### PROBLEM REQUIREMENTS
Could you set down every entry below exactly as it is?

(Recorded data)
━━━━━━━━━━━━━━━━

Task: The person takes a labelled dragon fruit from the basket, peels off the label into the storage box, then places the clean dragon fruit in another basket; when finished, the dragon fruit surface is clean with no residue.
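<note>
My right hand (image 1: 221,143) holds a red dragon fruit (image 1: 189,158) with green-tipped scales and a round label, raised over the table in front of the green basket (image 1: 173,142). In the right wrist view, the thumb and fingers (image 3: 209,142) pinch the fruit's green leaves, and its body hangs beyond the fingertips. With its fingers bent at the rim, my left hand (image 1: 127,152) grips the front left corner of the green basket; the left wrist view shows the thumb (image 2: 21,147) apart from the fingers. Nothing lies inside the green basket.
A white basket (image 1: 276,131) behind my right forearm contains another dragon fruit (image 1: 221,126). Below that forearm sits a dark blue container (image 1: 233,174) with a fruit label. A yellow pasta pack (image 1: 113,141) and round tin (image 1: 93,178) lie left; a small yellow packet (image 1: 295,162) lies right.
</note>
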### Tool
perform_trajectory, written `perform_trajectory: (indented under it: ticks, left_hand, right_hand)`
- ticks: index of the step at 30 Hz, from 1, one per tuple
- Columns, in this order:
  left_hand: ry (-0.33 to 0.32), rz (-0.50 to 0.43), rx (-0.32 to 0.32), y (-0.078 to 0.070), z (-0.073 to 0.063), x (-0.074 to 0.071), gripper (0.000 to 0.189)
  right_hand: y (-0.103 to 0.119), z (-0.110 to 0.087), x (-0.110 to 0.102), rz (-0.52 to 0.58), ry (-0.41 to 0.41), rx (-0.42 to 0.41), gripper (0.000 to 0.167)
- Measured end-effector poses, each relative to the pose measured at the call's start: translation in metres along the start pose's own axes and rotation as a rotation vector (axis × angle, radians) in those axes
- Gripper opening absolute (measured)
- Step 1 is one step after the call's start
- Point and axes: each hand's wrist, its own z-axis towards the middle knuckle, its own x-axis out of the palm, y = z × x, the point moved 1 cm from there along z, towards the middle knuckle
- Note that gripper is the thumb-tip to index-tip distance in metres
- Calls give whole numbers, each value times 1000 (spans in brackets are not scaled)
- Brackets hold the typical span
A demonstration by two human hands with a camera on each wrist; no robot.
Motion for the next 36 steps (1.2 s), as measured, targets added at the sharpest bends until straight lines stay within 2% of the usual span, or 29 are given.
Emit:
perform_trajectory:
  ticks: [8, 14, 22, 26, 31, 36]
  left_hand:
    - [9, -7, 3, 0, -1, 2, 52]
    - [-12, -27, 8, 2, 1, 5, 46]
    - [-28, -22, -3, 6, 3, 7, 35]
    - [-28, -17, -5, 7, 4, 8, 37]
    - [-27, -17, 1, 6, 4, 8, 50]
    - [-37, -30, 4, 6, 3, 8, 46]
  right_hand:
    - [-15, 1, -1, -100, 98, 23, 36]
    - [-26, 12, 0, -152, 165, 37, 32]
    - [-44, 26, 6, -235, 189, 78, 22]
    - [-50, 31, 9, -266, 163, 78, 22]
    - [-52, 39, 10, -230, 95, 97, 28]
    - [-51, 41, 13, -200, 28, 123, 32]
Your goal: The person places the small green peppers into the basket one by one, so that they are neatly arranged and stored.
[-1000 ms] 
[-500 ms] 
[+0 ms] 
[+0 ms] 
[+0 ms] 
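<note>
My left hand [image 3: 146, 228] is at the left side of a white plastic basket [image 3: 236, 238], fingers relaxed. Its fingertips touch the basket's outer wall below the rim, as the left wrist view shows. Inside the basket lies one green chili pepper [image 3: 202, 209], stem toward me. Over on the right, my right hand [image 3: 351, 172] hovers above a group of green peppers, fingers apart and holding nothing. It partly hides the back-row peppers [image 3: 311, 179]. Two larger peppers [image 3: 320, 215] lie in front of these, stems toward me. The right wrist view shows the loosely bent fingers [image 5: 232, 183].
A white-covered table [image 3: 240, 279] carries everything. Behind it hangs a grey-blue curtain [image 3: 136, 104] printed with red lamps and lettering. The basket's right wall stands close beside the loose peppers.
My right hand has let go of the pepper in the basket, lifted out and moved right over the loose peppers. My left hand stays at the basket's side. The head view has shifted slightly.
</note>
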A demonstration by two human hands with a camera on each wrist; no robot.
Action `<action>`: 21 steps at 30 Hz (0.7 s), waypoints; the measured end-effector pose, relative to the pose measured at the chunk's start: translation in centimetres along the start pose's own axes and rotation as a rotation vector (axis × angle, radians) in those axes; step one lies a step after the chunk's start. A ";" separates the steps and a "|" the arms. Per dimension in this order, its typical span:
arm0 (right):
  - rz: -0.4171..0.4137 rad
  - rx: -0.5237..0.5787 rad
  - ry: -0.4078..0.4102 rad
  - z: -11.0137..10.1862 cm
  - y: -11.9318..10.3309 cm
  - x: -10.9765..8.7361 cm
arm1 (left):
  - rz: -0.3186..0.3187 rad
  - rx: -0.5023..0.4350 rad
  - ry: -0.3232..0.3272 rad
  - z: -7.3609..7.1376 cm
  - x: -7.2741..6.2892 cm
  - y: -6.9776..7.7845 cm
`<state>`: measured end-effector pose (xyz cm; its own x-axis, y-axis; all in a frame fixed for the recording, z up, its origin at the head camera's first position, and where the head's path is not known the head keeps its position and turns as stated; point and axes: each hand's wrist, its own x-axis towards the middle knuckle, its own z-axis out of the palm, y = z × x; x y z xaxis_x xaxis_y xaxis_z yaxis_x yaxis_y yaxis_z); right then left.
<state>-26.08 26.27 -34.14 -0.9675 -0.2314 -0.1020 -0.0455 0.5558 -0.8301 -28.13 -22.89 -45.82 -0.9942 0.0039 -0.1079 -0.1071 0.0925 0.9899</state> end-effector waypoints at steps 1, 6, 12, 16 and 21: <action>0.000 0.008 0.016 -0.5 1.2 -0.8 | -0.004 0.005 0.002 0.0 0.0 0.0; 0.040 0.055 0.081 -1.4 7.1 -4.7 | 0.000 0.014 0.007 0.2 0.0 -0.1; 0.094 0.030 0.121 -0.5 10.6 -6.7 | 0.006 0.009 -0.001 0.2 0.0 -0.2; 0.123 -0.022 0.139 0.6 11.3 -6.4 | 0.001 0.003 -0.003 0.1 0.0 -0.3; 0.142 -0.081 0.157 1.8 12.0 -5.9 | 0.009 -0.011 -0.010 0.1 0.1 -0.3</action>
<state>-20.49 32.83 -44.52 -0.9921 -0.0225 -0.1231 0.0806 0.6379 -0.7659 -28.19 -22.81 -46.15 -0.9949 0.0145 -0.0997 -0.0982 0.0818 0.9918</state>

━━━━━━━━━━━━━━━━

### EXERCISE SOLUTION
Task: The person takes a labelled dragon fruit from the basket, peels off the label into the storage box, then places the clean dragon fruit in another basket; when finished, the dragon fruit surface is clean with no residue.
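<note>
My right hand (image 1: 221,143) holds a red dragon fruit (image 1: 189,158) with green-tipped scales and a round label, raised over the table in front of the green basket (image 1: 173,142). In the right wrist view, the thumb and fingers (image 3: 209,142) pinch the fruit's green leaves, and its body hangs beyond the fingertips. With its fingers bent at the rim, my left hand (image 1: 127,152) grips the front left corner of the green basket; the left wrist view shows the thumb (image 2: 21,147) apart from the fingers. Nothing lies inside the green basket.
A white basket (image 1: 276,131) behind my right forearm contains another dragon fruit (image 1: 221,126). Below that forearm sits a dark blue container (image 1: 233,174) with a fruit label. A yellow pasta pack (image 1: 113,141) and round tin (image 1: 93,178) lie left; a small yellow packet (image 1: 295,162) lies right.
</note>
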### Tool
perform_trajectory, written `perform_trajectory: (indented under it: ticks, left_hand, right_hand)`
- ticks: index of the step at 30 Hz, from 1, one per tuple
- Columns, in this order:
  left_hand: ry (-0.33 to 0.32), rz (-0.50 to 0.43), rx (-0.32 to 0.32), y (-0.078 to 0.070), z (-0.073 to 0.063), x (-0.074 to 0.071), gripper (0.000 to 0.189)
  right_hand: y (-0.103 to 0.119), z (-0.110 to 0.087), x (-0.110 to 0.102), rz (-0.52 to 0.58), ry (-0.41 to 0.41), rx (-0.42 to 0.41), gripper (0.000 to 0.167)
- Measured end-effector poses, each relative to the pose measured at the call's start: translation in metres along the start pose's own axes and rotation as a rotation vector (axis × angle, radians) in those axes
- Gripper opening absolute (measured)
- Step 1 is one step after the call's start
- Point and axes: each hand's wrist, its own z-axis towards the middle knuckle, its own x-axis out of the palm, y = z × x, the point moved 1 cm from there along z, towards the middle knuckle
- Note that gripper is the thumb-tip to index-tip distance in metres
- Calls give whole numbers, each value times 1000 (spans in brackets are not scaled)
- Brackets hold the typical span
A demonstration by two human hands with a camera on each wrist; no robot.
Motion for the next 36 steps (1.2 s), as measured, targets added at the sharpest bends until straight lines stay within 2% of the usual span, or 29 are given.
Emit:
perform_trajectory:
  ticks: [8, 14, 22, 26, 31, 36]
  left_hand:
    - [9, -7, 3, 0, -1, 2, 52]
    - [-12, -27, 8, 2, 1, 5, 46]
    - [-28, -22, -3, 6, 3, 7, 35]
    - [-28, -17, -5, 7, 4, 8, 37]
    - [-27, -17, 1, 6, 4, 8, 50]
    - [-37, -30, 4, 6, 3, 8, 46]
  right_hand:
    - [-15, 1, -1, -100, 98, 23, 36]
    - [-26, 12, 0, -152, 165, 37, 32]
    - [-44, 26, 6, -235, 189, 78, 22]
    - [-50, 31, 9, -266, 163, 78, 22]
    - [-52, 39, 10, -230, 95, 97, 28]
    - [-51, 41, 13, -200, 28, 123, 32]
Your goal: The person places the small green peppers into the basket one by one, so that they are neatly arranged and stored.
[-1000 ms] 
[-500 ms] 
[+0 ms] 
[+0 ms] 
[+0 ms] 
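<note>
My left hand [image 3: 146, 228] is at the left side of a white plastic basket [image 3: 236, 238], fingers relaxed. Its fingertips touch the basket's outer wall below the rim, as the left wrist view shows. Inside the basket lies one green chili pepper [image 3: 202, 209], stem toward me. Over on the right, my right hand [image 3: 351, 172] hovers above a group of green peppers, fingers apart and holding nothing. It partly hides the back-row peppers [image 3: 311, 179]. Two larger peppers [image 3: 320, 215] lie in front of these, stems toward me. The right wrist view shows the loosely bent fingers [image 5: 232, 183].
A white-covered table [image 3: 240, 279] carries everything. Behind it hangs a grey-blue curtain [image 3: 136, 104] printed with red lamps and lettering. The basket's right wall stands close beside the loose peppers.
My right hand has let go of the pepper in the basket, lifted out and moved right over the loose peppers. My left hand stays at the basket's side. The head view has shifted slightly.
</note>
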A demonstration by two human hands with a camera on each wrist; no robot.
Action `<action>`: 21 steps at 30 Hz (0.7 s), waypoints; the measured end-effector pose, relative to the pose measured at the chunk's start: translation in centimetres along the start pose's own axes and rotation as a rotation vector (axis × angle, radians) in those axes; step one lies a step after the chunk's start. A ";" separates the steps and a "|" the arms. Per dimension in this order, its typical span:
arm0 (right):
  - rz: -0.4171..0.4137 rad
  - rx: -0.5237..0.5787 rad
  - ry: -0.4078..0.4102 rad
  - z: -11.0137..10.1862 cm
  - y: -11.9318..10.3309 cm
  - x: -10.9765..8.7361 cm
arm1 (left):
  - rz: -0.3186..0.3187 rad
  - rx: -0.5023..0.4350 rad
  - ry: -0.3232..0.3272 rad
  - z: -7.3609..7.1376 cm
  - x: -7.2741..6.2892 cm
  - y: -6.9776..7.7845 cm
`<state>`: measured end-effector pose (xyz cm; its own x-axis, y-axis; all in a frame fixed for the recording, z up, its origin at the head camera's first position, and where the head's path is not known the head keeps its position and turns as stated; point and axes: each hand's wrist, its own x-axis towards the middle knuckle, its own z-axis out of the palm, y = z × x; x y z xaxis_x xaxis_y xaxis_z yaxis_x yaxis_y yaxis_z); right then left.
<state>-26.08 26.27 -34.14 -0.9675 -0.2314 -0.1020 -0.0455 0.5558 -0.8301 -28.13 -22.89 -45.82 -0.9942 0.0039 -0.1079 -0.1071 0.0925 0.9899</state> end-effector waypoints at steps 1, 6, 12, 16 and 21: <action>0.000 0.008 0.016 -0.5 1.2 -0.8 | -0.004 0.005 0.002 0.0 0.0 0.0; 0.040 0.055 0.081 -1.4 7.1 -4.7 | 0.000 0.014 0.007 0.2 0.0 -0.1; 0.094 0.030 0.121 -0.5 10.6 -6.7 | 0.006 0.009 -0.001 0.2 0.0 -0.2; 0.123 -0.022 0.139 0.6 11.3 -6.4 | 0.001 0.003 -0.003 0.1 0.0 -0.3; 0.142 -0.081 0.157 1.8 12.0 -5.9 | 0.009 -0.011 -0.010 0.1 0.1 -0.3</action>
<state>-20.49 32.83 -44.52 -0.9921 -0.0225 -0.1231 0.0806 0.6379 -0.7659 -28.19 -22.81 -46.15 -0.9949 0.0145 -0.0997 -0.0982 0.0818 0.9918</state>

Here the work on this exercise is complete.